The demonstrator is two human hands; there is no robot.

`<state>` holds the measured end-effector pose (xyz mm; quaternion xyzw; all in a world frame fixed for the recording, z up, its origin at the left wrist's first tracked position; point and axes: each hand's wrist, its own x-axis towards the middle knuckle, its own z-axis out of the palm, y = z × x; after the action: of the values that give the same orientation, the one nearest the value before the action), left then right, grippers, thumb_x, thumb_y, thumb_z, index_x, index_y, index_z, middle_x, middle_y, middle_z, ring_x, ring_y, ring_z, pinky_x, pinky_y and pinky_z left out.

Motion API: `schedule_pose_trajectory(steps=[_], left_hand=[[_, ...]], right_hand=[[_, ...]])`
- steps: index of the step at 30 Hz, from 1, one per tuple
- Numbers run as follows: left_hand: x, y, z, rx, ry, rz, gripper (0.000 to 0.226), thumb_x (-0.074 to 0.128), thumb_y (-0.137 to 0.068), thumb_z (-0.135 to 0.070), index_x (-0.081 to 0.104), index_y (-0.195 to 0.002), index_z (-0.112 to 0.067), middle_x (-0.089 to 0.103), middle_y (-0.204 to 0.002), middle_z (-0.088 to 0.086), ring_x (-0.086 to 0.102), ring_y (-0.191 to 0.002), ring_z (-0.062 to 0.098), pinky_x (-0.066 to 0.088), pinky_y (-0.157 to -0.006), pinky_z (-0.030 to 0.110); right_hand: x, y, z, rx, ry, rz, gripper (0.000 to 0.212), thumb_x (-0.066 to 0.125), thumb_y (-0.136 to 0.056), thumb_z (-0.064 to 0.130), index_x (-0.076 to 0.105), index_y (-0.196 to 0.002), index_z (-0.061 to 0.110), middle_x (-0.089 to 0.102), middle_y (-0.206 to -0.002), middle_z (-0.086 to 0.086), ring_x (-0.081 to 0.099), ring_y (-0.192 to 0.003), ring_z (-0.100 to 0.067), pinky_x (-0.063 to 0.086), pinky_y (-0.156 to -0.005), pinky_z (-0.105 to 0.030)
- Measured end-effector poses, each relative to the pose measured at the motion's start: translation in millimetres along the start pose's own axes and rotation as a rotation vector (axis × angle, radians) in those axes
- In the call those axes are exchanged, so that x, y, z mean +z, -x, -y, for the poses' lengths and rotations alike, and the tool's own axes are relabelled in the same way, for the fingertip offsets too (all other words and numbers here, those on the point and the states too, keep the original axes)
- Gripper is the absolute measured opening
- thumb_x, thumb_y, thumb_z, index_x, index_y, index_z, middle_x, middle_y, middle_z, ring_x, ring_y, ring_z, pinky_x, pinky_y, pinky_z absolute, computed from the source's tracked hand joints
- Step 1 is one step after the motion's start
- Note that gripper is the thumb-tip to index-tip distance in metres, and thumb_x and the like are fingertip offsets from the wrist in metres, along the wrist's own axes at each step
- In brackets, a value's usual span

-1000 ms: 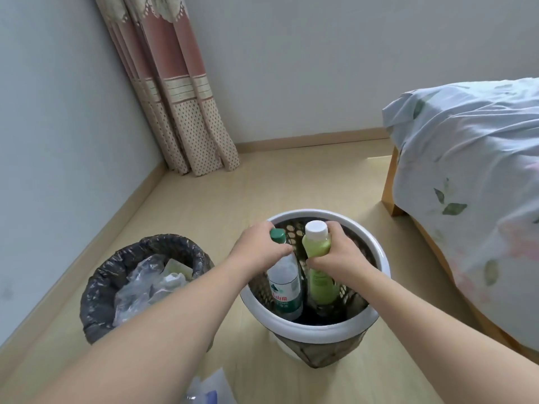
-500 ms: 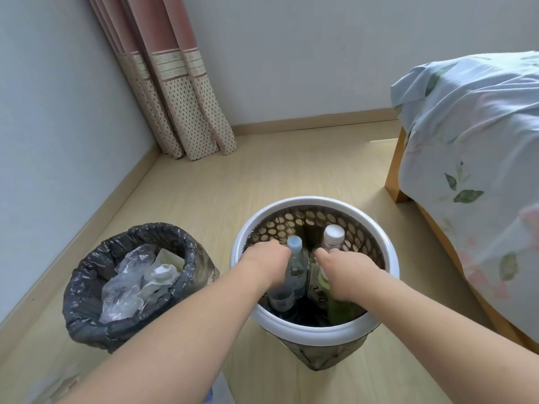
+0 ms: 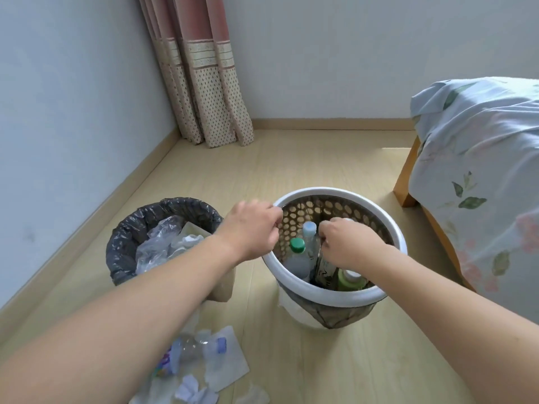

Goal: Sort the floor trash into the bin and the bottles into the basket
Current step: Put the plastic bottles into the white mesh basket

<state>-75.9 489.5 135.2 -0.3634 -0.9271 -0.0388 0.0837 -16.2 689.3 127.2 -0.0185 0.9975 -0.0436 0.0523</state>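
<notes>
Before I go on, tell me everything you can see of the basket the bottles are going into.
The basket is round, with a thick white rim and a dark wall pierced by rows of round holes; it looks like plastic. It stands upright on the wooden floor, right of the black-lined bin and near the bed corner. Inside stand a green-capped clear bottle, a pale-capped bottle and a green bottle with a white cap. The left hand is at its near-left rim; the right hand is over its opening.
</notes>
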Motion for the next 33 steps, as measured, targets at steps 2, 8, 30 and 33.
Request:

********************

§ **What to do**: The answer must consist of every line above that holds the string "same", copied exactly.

§ **Result**:
`<state>` holds the measured end-effector pose (xyz mm; quaternion xyzw; all in a world frame fixed for the recording, z up, its origin at the left wrist's first tracked position; point and axes: each hand's wrist, its own x-axis towards the middle knuckle, its own z-axis out of the palm, y = z × x; after the action: of the values that give the same orientation, the one nearest the value before the action), left then right, grippers, thumb_x, thumb_y, thumb_z, index_x, index_y, index_z, middle_x, middle_y, middle_z, ring_x, ring_y, ring_z, pinky_x, pinky_y and pinky_z left out.
- In the call those axes are exchanged, so that x, y, z mean +z, -x, -y, for the poses' lengths and rotations alike, and the tool's own axes are relabelled in the same way, for the fingertip offsets too (all other words and numbers here, those on the point and the states too, keep the original axes)

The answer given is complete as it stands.